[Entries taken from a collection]
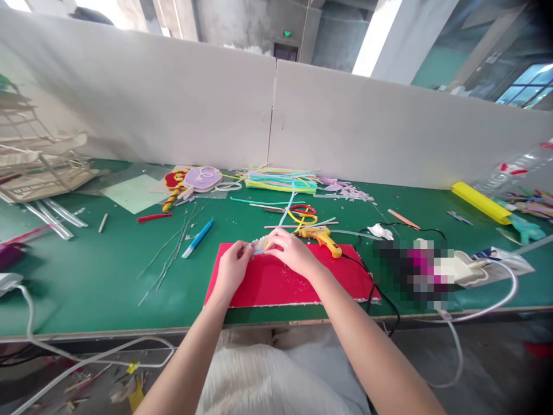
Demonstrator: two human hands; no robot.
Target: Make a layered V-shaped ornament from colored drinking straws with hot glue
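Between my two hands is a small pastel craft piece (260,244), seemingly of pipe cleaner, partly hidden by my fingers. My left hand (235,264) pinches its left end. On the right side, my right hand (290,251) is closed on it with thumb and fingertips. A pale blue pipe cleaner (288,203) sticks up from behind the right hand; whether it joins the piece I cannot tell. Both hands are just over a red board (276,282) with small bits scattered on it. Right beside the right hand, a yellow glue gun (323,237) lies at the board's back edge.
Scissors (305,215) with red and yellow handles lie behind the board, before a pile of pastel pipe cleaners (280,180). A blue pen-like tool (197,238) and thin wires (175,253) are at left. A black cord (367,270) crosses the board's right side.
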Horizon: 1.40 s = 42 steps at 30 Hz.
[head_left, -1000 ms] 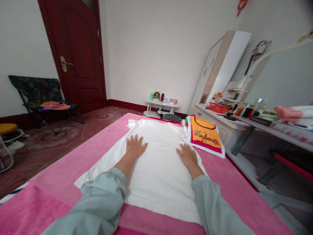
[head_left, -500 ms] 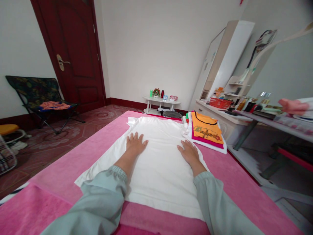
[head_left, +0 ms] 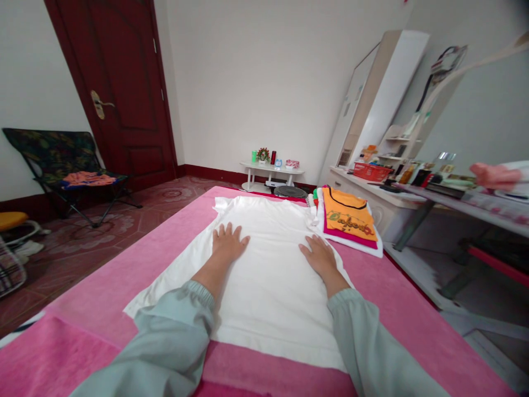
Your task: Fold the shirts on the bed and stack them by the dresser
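Note:
A white T-shirt point(head_left: 275, 281) lies spread out on the pink bed cover point(head_left: 161, 231), its hem toward me and its sleeves at the far end. My left hand point(head_left: 228, 243) rests flat on the left part of the shirt with the fingers spread. On the right part, near the side edge, my right hand point(head_left: 321, 256) also lies flat, fingers apart. Neither hand grips the cloth. Just beyond my right hand is a stack of folded clothes, with an orange shirt point(head_left: 347, 212) on top.
A low white table point(head_left: 273, 166) with small items stands by the far wall. To the right, a dressing table point(head_left: 397, 197) bears a red basket point(head_left: 372, 172) and bottles. At left are a folding chair point(head_left: 58, 154) with clothing on it and a dark red door point(head_left: 119, 88).
Both hands stay in nearly the same places on the shirt. The view has shifted slightly, so the door and chair appear a little farther left.

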Available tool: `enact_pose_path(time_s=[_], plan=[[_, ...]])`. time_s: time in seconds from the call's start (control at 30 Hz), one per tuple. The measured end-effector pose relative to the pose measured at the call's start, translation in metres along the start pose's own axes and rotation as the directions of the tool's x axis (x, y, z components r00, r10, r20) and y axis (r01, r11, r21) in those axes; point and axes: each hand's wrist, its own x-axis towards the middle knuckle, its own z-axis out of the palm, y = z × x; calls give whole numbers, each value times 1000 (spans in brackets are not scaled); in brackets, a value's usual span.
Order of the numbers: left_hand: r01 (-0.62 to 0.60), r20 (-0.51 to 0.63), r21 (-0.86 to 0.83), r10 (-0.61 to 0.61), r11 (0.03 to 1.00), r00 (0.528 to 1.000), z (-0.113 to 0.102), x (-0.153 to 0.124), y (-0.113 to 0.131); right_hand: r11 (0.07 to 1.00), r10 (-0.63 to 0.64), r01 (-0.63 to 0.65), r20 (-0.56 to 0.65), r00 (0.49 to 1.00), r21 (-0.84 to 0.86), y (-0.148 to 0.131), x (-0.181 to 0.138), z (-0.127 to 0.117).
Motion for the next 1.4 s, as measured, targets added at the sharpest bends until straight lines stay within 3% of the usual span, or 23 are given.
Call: enact_pose_path(time_s=[1.4], plan=[[8,7,1,-8,1000,1000,0,1,0,999,-8,9,-37,999,32,2,2,3]])
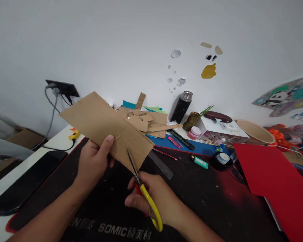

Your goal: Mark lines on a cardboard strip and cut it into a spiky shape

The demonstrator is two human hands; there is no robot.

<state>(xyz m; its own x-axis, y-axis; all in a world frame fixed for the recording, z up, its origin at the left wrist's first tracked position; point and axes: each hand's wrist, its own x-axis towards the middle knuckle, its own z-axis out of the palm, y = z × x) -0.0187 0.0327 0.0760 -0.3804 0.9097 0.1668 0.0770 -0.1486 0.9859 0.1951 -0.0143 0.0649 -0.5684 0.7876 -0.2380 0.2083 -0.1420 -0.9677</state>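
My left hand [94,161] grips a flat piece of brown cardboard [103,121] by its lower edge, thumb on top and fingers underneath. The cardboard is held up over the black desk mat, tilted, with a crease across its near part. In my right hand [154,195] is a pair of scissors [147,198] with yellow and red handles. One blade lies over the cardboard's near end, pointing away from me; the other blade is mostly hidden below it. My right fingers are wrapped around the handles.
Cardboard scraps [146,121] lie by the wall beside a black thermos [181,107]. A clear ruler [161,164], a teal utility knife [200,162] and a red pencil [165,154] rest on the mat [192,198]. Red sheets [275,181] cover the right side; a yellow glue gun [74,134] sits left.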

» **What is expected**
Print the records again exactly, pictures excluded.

» **Expected output**
Demonstrator: two human hands; no robot.
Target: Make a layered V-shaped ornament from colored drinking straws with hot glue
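Between my two hands is a small pastel craft piece (260,244), seemingly of pipe cleaner, partly hidden by my fingers. My left hand (235,264) pinches its left end. On the right side, my right hand (290,251) is closed on it with thumb and fingertips. A pale blue pipe cleaner (288,203) sticks up from behind the right hand; whether it joins the piece I cannot tell. Both hands are just over a red board (276,282) with small bits scattered on it. Right beside the right hand, a yellow glue gun (323,237) lies at the board's back edge.
Scissors (305,215) with red and yellow handles lie behind the board, before a pile of pastel pipe cleaners (280,180). A blue pen-like tool (197,238) and thin wires (175,253) are at left. A black cord (367,270) crosses the board's right side.
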Horizon: 1.40 s = 42 steps at 30 Hz.
[head_left, -1000 ms] 
[head_left, -500 ms] 
[head_left, +0 ms] 
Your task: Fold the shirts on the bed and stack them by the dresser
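Note:
A white T-shirt point(head_left: 275, 281) lies spread out on the pink bed cover point(head_left: 161, 231), its hem toward me and its sleeves at the far end. My left hand point(head_left: 228, 243) rests flat on the left part of the shirt with the fingers spread. On the right part, near the side edge, my right hand point(head_left: 321, 256) also lies flat, fingers apart. Neither hand grips the cloth. Just beyond my right hand is a stack of folded clothes, with an orange shirt point(head_left: 347, 212) on top.
A low white table point(head_left: 273, 166) with small items stands by the far wall. To the right, a dressing table point(head_left: 397, 197) bears a red basket point(head_left: 372, 172) and bottles. At left are a folding chair point(head_left: 58, 154) with clothing on it and a dark red door point(head_left: 119, 88).
Both hands stay in nearly the same places on the shirt. The view has shifted slightly, so the door and chair appear a little farther left.
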
Available tool: `enact_pose_path(time_s=[_], plan=[[_, ...]])`. time_s: time in seconds from the call's start (control at 30 Hz), one per tuple. The measured end-effector pose relative to the pose measured at the call's start, translation in metres along the start pose's own axes and rotation as the directions of the tool's x axis (x, y, z components r00, r10, r20) and y axis (r01, r11, r21) in those axes; point and axes: each hand's wrist, its own x-axis towards the middle knuckle, its own z-axis out of the palm, y = z × x; calls give whole numbers, each value times 1000 (spans in brackets are not scaled); in brackets, a value's usual span.
Order of the numbers: left_hand: r01 (-0.62 to 0.60), r20 (-0.51 to 0.63), r21 (-0.86 to 0.83), r10 (-0.61 to 0.61), r11 (0.03 to 1.00), r00 (0.528 to 1.000), z (-0.113 to 0.102), x (-0.153 to 0.124), y (-0.113 to 0.131); right_hand: r11 (0.07 to 1.00), r10 (-0.63 to 0.64), r01 (-0.63 to 0.65), r20 (-0.56 to 0.65), r00 (0.49 to 1.00), r21 (-0.84 to 0.86), y (-0.148 to 0.131), x (-0.181 to 0.138), z (-0.127 to 0.117).
Motion for the next 1.4 s, as measured, targets added at the sharpest bends until straight lines stay within 3% of the usual span, or 23 are given.
Call: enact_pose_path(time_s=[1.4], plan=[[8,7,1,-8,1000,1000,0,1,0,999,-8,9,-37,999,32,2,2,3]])

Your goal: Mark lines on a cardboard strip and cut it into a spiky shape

The demonstrator is two human hands; there is no robot.

<state>(xyz m; its own x-axis, y-axis; all in a world frame fixed for the recording, z up, its origin at the left wrist's first tracked position; point and axes: each hand's wrist, its own x-axis towards the middle knuckle, its own z-axis out of the palm, y = z × x) -0.0187 0.0327 0.0760 -0.3804 0.9097 0.1668 0.0770 -0.1486 0.9859 0.1951 -0.0143 0.0649 -0.5684 0.7876 -0.2380 0.2083 -0.1420 -0.9677</state>
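My left hand [94,161] grips a flat piece of brown cardboard [103,121] by its lower edge, thumb on top and fingers underneath. The cardboard is held up over the black desk mat, tilted, with a crease across its near part. In my right hand [154,195] is a pair of scissors [147,198] with yellow and red handles. One blade lies over the cardboard's near end, pointing away from me; the other blade is mostly hidden below it. My right fingers are wrapped around the handles.
Cardboard scraps [146,121] lie by the wall beside a black thermos [181,107]. A clear ruler [161,164], a teal utility knife [200,162] and a red pencil [165,154] rest on the mat [192,198]. Red sheets [275,181] cover the right side; a yellow glue gun [74,134] sits left.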

The exercise requires no further output.